• Goal of the exercise:
Write out all of the listing exactly. Add nothing to it.

[[ Data extract open ]]

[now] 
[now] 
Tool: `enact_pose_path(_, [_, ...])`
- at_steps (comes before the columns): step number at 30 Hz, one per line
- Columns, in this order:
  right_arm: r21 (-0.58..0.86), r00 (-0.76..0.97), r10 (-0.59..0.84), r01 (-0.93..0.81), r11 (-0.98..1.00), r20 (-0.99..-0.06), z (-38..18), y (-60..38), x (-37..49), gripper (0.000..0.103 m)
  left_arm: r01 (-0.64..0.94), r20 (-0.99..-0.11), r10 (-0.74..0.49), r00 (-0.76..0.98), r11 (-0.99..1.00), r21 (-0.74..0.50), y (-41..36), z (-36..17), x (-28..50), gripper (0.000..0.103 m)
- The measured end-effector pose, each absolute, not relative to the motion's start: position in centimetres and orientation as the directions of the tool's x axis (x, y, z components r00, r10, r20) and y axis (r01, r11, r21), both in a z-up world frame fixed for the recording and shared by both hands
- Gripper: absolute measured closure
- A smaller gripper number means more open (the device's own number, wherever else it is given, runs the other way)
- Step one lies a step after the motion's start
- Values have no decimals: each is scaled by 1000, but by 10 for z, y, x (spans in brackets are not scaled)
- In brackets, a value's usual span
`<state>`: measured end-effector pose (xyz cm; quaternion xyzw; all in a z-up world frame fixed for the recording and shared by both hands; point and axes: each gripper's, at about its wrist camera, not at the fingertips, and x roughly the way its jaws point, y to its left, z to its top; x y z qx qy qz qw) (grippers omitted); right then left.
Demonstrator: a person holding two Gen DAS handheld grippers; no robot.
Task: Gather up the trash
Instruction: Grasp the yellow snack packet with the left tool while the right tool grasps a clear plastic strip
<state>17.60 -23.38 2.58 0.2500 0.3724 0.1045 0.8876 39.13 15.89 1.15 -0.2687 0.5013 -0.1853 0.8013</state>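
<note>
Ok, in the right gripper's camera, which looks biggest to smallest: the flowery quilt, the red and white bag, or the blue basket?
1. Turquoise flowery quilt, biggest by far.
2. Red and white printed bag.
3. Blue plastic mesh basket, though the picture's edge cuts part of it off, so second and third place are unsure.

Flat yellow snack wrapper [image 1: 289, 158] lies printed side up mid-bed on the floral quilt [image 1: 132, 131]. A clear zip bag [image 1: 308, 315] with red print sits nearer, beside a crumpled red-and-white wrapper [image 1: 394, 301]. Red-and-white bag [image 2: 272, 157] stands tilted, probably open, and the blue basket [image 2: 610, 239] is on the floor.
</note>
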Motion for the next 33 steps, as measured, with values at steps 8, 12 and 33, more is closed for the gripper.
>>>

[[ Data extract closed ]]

• Expected answer:
[now] 
[now] 
Tool: `enact_pose_path(_, [_, ...])`
- at_steps (comes before the columns): step number at 30 Hz, one per line
- Columns, in this order:
  right_arm: r21 (-0.58..0.86), r00 (-0.76..0.97), r10 (-0.59..0.84), r01 (-0.93..0.81), r11 (-0.98..1.00), r20 (-0.99..-0.06), z (-38..18), y (-60..38), x (-37..49), gripper (0.000..0.103 m)
  left_arm: r01 (-0.64..0.94), r20 (-0.99..-0.11), r10 (-0.74..0.49), r00 (-0.76..0.98), r11 (-0.99..1.00), r21 (-0.74..0.50), y (-41..36), z (-36..17), x (-28..50), gripper (0.000..0.103 m)
- The measured end-effector pose, each absolute, not relative to the motion's start: position in centimetres and orientation as the directions of the tool's x axis (x, y, z components r00, r10, r20) and y axis (r01, r11, r21), both in a z-up world frame fixed for the recording and shared by both hands
- Gripper: absolute measured closure
- A smaller gripper number means more open (the device's own number, wherever else it is given, runs the other way)
- Step one lies a step after the motion's start
- Values have no decimals: each is scaled by 1000, but by 10 for z, y, x (spans in brackets are not scaled)
- In brackets, a value's usual span
`<state>`: measured end-effector pose (xyz cm; quaternion xyzw; all in a z-up world frame fixed for the recording and shared by both hands; point and axes: each gripper's, at about its wrist camera, not at the fingertips, and x roughly the way its jaws point, y to its left, z to its top; x y z qx qy qz qw) (grippers omitted); right then left.
Demonstrator: a person holding two Gen DAS handheld grippers; no robot.
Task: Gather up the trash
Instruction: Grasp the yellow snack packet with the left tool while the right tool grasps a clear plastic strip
<state>17.60 -23.38 2.58 0.2500 0.3724 0.1045 0.8876 39.13 15.89 1.15 -0.2687 0.5013 -0.1853 0.8013</state>
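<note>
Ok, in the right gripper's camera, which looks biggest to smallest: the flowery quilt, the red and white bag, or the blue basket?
1. Turquoise flowery quilt, biggest by far.
2. Red and white printed bag.
3. Blue plastic mesh basket, though the picture's edge cuts part of it off, so second and third place are unsure.

Flat yellow snack wrapper [image 1: 289, 158] lies printed side up mid-bed on the floral quilt [image 1: 132, 131]. A clear zip bag [image 1: 308, 315] with red print sits nearer, beside a crumpled red-and-white wrapper [image 1: 394, 301]. Red-and-white bag [image 2: 272, 157] stands tilted, probably open, and the blue basket [image 2: 610, 239] is on the floor.
</note>
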Motion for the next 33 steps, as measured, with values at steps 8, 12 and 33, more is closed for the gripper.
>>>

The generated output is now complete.